Data Quality Standards
The goal of data quality standards is to provide consistent quality data to tell valid stories with the data and ensure the data that’s driving these stories is consistent with the organization’s goals. There are two branches to this pillar, the Standard Data Governance that should be applied to the organization and the Standard Data Measures that should be applied to the data itself.
Standard Data Measures
Once the data has been approved by the DCoE, it should be asked if the current state of the data contents is standardized in a way that will provide value to the users. The themes, or measures, that should be considered are data standardization, readiness and completeness. Examining these measures and using them to improve data are the final steps in the path to having quality data.

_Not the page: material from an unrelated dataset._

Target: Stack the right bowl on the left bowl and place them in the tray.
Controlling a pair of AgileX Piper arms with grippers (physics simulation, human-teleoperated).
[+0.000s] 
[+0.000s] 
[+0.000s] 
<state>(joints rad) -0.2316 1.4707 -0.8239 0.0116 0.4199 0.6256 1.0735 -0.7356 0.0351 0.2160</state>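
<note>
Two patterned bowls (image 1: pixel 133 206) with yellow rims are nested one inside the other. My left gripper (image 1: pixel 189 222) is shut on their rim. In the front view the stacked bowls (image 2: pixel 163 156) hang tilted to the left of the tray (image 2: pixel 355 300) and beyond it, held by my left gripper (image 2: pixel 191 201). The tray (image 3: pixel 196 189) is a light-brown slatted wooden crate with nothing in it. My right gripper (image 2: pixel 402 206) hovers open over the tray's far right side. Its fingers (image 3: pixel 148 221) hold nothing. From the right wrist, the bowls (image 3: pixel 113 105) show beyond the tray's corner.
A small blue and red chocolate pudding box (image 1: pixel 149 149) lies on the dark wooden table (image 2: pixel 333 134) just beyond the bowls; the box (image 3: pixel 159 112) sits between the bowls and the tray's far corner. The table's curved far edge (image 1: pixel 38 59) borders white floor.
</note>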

Data Standardization Checklist
Standardized data is much easier to analyze and use to make data driven decisions because it has been validated against quality controls. This means for each dataset criteria and trigger points must be established to determine if the data can be considered validated or quality. Consider asking the following questions of the data to build criteria and weigh how important it is that every record meets this criteria:
Does your data have good hygiene?
- Has it been inspected for outliers?
- Is there any Personally Identifiable Information (PII)?
- Are your placeholders consistent? (N/A, n/a, UNK)

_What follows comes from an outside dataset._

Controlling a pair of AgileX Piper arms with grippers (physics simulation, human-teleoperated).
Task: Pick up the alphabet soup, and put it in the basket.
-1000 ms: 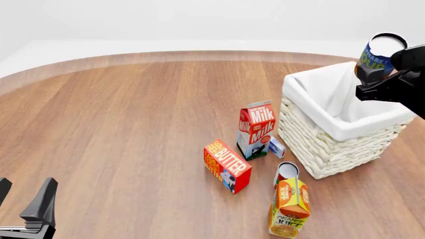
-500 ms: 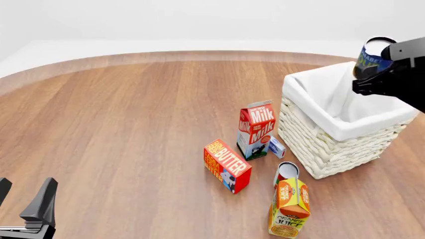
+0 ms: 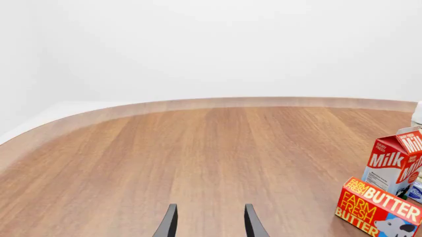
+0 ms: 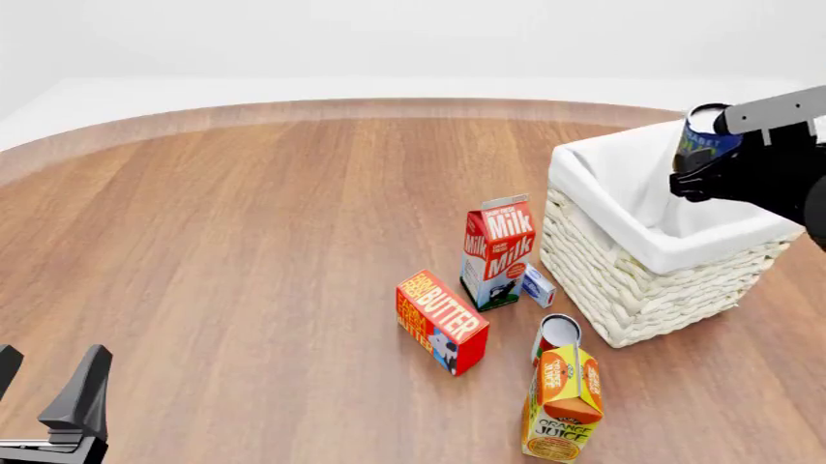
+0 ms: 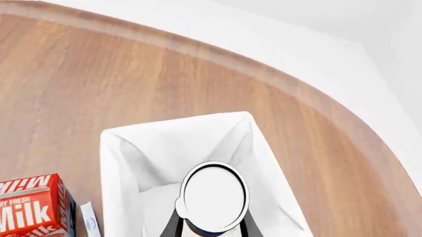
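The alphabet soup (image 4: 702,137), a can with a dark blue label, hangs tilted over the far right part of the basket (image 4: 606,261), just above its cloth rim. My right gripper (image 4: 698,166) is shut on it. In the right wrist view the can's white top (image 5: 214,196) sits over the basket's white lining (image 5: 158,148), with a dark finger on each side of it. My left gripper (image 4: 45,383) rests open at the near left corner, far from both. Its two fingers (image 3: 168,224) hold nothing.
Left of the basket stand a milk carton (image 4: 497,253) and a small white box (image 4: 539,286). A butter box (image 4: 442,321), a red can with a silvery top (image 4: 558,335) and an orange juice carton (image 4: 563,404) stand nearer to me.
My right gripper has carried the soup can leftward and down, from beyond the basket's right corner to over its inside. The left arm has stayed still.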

- Has whitespace been removed?
Does your data pass a gut check?
- Do simple statistics (mean, median, max, min, mode, range) raise any flags?
- Do outliers provide an insight?
- Can the data be trusted?
Does your data play by the rules?
- Do values match against lookup list?
- If business rules can be applied, does the data pass?
- Is the type case or precision as prescribed?
Does your data create a time warp?
- Are all dates in the same format?
- Do dates and times have the same precision?
- Does the date range make sense?
Does your data get frequent checkups?
- When is your data validated?
- What happens if your data does not pass validation?
- Who does your data validation?
- Is your validation process repeatable, should it be automated?
- Can you look upstream to improve source data?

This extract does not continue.